The six Australian and two New Zealand dates are now scheduled for November 2022, with the help of $600,000 of RISE investment.

But it isn’t the first time they’ve received a federal government boost.

TEG Dainty also received $750,000 back in batch four’s $40 million funding round, announced in July.

That’s $1.35 million in Australian government funding for an Australian promoter to tour an international band.

Shadow Arts Minister Tony Burke showed his disappointment in the funding allocation on Twitter yesterday.

“Yesterday the Govt announced who gets taxpayers’ money for the Arts RISE grants. $600k for the Guns N’ Roses tour.

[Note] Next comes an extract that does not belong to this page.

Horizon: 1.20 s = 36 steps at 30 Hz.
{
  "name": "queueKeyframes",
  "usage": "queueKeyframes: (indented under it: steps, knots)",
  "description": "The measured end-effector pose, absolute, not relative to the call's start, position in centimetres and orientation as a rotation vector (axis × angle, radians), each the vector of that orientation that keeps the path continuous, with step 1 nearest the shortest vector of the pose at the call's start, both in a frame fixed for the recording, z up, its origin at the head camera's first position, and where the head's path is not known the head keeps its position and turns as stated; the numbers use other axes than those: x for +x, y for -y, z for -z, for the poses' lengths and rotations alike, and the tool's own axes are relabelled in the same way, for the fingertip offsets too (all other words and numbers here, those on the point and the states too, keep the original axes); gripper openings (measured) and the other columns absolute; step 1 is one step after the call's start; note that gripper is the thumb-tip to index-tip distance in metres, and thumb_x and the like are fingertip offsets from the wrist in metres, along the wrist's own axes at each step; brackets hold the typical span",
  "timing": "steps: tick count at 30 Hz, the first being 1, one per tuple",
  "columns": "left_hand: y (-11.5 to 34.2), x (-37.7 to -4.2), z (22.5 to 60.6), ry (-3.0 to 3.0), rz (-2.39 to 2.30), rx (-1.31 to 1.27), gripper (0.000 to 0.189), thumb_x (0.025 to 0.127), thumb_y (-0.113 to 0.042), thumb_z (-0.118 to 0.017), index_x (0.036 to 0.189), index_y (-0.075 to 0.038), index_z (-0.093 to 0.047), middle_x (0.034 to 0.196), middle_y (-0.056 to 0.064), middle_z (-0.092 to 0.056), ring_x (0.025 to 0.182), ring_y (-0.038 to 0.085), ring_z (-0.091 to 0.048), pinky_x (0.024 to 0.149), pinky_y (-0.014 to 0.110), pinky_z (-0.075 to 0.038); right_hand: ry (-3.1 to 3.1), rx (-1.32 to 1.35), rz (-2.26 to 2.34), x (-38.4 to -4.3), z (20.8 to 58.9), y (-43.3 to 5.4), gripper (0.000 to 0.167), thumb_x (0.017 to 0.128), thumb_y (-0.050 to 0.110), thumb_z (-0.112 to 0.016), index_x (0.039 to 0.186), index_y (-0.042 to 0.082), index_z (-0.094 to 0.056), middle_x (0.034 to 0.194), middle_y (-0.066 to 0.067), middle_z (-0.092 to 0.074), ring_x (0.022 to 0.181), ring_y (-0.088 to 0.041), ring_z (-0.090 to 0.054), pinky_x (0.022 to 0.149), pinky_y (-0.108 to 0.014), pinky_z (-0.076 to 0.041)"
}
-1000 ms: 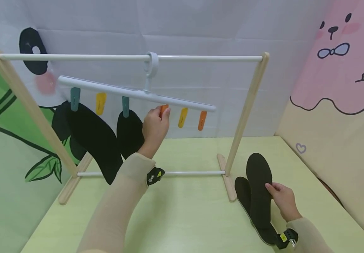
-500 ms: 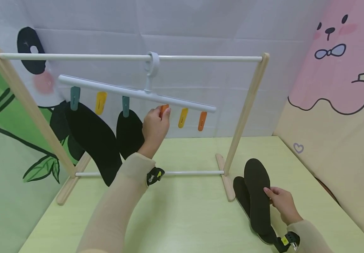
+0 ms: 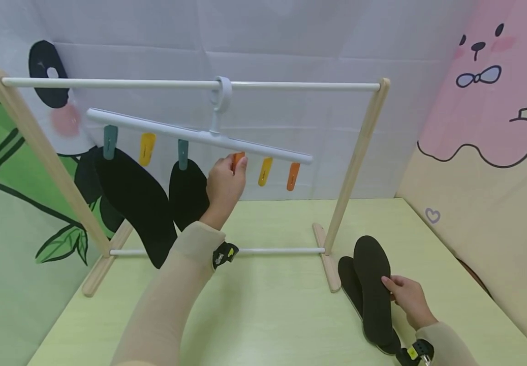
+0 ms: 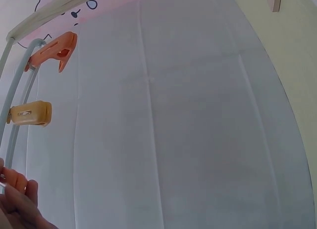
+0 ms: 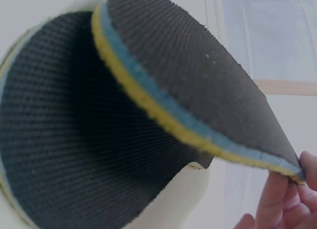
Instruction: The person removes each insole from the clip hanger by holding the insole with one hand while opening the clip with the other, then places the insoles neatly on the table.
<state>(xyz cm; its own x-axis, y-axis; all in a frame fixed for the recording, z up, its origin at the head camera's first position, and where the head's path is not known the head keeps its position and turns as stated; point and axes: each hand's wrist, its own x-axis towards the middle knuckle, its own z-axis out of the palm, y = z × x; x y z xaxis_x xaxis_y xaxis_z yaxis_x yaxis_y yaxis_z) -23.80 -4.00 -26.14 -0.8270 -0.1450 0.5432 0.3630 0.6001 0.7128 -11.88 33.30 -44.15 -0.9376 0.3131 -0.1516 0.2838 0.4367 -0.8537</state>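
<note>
Black insole (image 3: 372,290) may slip, because the right grip (image 3: 409,300) pinches just its edge while the left grip (image 3: 224,190) pinches an orange clothespin (image 3: 238,158).

Under the right half of the hanger bar (image 3: 199,135), open room lies between the left hand (image 3: 226,185) and the right post (image 3: 357,165), narrowed at the top by a yellow clip (image 3: 265,172) and an orange clip (image 3: 292,176). Two hung insoles (image 3: 135,203) block most of the left half, and the lower rail (image 3: 281,250) crosses low behind the left sleeve (image 3: 167,295). Across the table (image 3: 263,310), a hand could pass in front of the post's foot (image 3: 331,274); the lower insole (image 3: 349,279) lies just beside that foot, leaving little space.
</note>
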Motion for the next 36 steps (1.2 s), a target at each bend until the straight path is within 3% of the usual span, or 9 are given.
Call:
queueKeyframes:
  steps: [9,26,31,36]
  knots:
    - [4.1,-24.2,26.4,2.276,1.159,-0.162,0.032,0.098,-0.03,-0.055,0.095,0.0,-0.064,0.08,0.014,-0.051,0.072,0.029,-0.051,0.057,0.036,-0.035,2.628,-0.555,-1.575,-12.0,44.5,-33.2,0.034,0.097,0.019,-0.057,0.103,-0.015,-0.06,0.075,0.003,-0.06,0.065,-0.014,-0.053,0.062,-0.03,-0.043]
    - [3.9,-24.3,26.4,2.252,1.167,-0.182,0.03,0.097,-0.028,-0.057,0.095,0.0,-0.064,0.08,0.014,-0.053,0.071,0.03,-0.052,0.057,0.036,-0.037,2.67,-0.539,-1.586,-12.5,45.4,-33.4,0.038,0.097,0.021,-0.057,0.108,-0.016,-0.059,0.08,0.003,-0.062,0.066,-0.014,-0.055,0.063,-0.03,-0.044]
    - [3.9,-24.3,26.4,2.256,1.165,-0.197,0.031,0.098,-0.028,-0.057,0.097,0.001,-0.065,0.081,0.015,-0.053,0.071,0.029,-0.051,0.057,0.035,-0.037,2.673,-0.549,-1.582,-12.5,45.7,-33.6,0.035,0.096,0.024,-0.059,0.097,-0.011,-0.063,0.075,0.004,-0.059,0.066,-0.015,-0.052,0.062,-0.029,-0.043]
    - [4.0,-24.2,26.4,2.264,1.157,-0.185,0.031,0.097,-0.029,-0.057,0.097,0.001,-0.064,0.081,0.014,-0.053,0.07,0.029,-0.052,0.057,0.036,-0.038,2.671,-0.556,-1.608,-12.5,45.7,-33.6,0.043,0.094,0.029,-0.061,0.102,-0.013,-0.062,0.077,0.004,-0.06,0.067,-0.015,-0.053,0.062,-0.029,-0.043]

And still not a dollar to support a COVID insurance scheme for Australian artists,” he tweeted.

“Does Mr Morrison know what’s happening to the sector?”

The industry just last week appealed to the federal and state governments to act immediately on an interruption insurance scheme.

In November, a Senate committee enquiry concluded that an insurance guarantee to future-proof the music industry was not the responsibility of the federal government, because the states and territories made calls regarding border closures, lockdowns and social distancing/capacity restrictions.

From the 3,000 industry professionals surveyed by ilostmygig, there have been over 32,000 lost gigs and over $94 million in lost income since July this year.

Ninety-nine per cent of those surveyed had no income protection or event cancellation insurance.

Batch six RISE funding allocations were assessed based on project commencement, according to the web site.

“Due to the high volume of applications submitted to this Batch, and the need to provide funding to the sector as soon as possible, applications were assessed in priority order from when projects commence,” it says.

“Applications that identified a project start date of before 1 February 2022 were assessed first.”

Other successful applications this round include promoter Loudness, who received $824,000 for its regional Wine Machine festival; The Rubens, who received $227,600 for their festival Valleyways; and the Gympie Music Muster, who received $1 million to revitalise the event after a two-year COVID hiatus.

Remaining applications that were submitted prior to the program’s closure on December 5th will be assessed for batch seven, announced in late January 2022.

There is $20 million remaining for the final recipients.